Le fardeau probatoire est rappelé dans les termes de l’article 1353 du code civil, à la charge du syndicat. Sont produits les procès-verbaux d’assemblée approuvant les comptes, les budgets prévisionnels, l’état récapitulatif de la créance et les appels trimestriels. Sur cette base, la juridiction constate que « la créance de ce dernier est parfaitement établie à hauteur de la somme de 4211,05 euros au 1er octobre 2024 », sous déduction des frais non nécessaires.

Ce raisonnement respecte la force obligatoire des décisions collectives tant qu’aucune nullité n’est prononcée. L’absence de contestation des assemblées empêche le copropriétaire de s’opposer utilement aux sommes mises à sa charge, l’article 42 de la loi de 1965 assurant l’autorité des résolutions. La solution protège l’intérêt commun, surtout lorsque la défaillance perturbe la gestion ordinaire de l’immeuble.

II. Les accessoires de la dette: frais, intérêts et sanctions

A. Les « frais nécessaires » et leur cantonnement

La juridiction précise la portée de l’article 10-1 de la loi de 1965 en distinguant les postes récupérables. Elle énonce que « les honoraires de l’avocat de la copropriété qui sont indemnisés au titre de l’article 700 du code de procédure civile ne constituent pas de tels frais. » Les diligences d’auxiliaire de justice restent, hors dépens, des frais irrépétibles et ne basculent pas dans la catégorie des « frais nécessaires » imputables de plein droit.

Cette ligne directrice conduit à requalifier les deux mises en demeure d’avocat. Le motif est sans ambiguïté: « Ces deux mises en demeure ayant été faites par avocat, elles seront indemnisées au titre des frais irrépétibles. » La demande de remboursement sur le fondement de l’article 10-1 est donc rejetée, tandis qu’une indemnité de procédure est allouée distinctement. La solution favorise la lisibilité des postes et prévient un cumul injustifié.

B. Intérêts, capitalisation et réparation de la résistance

La décision ordonne l’accessoire temporel de la créance. Elle rappelle que « La capitalisation des intérêts ayant été sollicitée, elle sera ordonnée conformément aux dispositions de l’article 1343-2 du code civil, sous réserve du respect des conditions d’annualité », le point de départ ne pouvant être antérieur à la demande. Le dispositif fixe, en outre, le cours des intérêts au taux légal à compter des mises en demeure et de l’assignation, selon la ventilation justifiée.

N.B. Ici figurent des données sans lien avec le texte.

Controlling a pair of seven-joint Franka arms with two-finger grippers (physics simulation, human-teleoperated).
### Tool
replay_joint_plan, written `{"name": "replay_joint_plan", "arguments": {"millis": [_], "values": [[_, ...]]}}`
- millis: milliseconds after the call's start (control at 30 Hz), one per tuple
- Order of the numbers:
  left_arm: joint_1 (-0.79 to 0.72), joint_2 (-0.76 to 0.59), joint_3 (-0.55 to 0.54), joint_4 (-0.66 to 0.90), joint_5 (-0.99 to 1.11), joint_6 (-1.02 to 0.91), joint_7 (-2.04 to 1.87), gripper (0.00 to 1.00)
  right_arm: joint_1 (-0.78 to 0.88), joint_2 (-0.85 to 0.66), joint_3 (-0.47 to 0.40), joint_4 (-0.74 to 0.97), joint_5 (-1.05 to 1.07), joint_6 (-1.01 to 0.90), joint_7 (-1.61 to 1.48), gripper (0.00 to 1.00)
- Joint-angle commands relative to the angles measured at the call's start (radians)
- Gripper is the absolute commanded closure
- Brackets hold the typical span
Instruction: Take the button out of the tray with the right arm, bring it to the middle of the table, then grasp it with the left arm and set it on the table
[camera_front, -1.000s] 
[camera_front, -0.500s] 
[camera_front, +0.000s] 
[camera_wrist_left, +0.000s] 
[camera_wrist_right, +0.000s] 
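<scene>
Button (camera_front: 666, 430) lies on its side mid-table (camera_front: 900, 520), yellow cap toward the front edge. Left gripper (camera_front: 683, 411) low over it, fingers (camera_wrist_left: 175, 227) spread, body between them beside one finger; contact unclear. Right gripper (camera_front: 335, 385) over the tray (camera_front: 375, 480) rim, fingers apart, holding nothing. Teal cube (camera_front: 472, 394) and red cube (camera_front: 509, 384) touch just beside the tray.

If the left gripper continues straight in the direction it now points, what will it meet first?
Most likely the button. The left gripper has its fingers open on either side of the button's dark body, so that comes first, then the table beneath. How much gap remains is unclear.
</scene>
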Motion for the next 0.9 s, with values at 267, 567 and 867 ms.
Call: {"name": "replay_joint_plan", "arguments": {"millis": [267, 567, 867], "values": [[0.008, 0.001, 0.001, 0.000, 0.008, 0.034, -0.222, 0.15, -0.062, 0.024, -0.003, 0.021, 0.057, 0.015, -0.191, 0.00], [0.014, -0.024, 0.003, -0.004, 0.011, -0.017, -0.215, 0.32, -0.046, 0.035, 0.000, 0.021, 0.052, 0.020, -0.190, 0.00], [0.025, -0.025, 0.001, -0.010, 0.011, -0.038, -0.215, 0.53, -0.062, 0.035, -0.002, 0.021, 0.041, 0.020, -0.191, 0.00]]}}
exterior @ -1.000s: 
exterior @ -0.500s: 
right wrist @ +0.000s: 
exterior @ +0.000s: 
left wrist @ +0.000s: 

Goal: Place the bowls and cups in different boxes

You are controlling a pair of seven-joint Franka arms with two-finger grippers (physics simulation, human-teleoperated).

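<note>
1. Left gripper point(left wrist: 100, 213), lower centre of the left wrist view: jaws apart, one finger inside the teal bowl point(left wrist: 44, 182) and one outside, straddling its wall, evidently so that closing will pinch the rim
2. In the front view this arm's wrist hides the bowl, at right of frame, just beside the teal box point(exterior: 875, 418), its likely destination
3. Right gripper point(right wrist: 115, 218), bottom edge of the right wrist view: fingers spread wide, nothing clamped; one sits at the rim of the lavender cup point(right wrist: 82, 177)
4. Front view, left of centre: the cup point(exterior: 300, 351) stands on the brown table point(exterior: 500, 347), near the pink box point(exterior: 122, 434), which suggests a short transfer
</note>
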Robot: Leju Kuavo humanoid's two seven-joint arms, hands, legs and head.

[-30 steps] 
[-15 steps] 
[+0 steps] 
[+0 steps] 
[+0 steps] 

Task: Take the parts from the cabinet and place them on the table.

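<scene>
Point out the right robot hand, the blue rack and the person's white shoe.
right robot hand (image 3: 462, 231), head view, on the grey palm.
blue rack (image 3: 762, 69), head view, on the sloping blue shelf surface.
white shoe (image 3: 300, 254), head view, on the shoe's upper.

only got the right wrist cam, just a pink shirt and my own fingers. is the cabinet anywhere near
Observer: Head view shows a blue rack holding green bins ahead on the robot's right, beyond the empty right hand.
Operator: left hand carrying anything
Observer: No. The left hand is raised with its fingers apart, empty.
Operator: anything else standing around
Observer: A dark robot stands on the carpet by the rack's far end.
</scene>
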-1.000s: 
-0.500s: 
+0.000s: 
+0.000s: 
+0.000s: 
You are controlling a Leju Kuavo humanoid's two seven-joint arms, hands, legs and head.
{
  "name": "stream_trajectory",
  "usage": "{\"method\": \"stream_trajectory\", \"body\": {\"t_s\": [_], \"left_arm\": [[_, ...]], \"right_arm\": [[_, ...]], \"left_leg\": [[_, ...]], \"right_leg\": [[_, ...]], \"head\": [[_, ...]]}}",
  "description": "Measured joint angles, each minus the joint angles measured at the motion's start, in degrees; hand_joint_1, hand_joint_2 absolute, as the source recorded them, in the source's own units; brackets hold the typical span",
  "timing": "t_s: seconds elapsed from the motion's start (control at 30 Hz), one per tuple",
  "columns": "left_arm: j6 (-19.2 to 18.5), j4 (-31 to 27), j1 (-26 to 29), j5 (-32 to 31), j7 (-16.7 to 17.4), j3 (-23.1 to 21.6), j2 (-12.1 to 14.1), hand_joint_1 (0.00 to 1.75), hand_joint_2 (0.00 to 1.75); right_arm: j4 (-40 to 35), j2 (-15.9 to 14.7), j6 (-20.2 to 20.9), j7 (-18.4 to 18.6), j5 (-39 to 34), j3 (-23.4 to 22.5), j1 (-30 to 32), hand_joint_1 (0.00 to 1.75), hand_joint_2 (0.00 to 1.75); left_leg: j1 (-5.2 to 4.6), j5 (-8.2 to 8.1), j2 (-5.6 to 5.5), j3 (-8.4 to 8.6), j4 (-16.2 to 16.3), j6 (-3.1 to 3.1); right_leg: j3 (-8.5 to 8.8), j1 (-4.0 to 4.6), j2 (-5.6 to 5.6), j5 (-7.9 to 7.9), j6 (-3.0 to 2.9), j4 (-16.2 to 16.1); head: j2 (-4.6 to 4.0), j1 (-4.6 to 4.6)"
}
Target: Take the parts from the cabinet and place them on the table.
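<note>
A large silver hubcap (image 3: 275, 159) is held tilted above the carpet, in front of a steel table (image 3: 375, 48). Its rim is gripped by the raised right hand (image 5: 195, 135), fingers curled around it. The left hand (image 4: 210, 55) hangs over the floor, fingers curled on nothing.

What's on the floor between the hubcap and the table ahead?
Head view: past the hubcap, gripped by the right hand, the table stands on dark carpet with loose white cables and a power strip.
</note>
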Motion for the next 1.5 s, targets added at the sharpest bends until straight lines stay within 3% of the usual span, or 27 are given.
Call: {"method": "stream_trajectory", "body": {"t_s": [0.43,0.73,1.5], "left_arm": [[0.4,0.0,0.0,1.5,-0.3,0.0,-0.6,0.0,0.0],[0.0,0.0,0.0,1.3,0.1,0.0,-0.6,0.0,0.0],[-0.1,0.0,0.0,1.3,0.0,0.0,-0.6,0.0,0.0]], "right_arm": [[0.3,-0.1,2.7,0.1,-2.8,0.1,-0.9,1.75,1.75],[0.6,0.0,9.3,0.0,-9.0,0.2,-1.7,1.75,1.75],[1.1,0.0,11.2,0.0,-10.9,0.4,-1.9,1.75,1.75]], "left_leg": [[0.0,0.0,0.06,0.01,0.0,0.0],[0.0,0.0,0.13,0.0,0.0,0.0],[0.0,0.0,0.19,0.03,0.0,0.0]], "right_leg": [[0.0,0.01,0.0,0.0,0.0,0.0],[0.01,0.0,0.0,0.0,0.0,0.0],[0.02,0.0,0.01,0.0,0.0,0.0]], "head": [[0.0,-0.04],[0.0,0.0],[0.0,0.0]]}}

La responsabilité du débiteur est également retenue en raison d’une résistance fautive. La juridiction souligne l’atteinte à la trésorerie commune et juge que « La demande de dommages et intérêts sera donc accueillie à hauteur de 500 euros. » La proportion demeure mesurée, mais significative, car elle répare un préjudice indépendant du simple retard, au sens des articles 1231-6 et 1240.

Enfin, la juridiction refuse d’anticiper les frais d’exécution. Elle rappelle qu’« il n’appartient pas à ce stade de la procédure au tribunal judiciaire de statuer sur des frais futurs non justifiés », conformément à l’article L.111-8 du code des procédures civiles d’exécution. Ce cantonnement commande de réserver au stade de l’exécution la liquidation des coûts exposés, déjà gouvernés par le principe de charge du débiteur.

La dette principale étant fixée et ses accessoires ordonnés, la solution concilie la protection de l’intérêt collectif avec la stricte répartition des postes récupérables, en cloisonnant nettement les fondements mobilisés.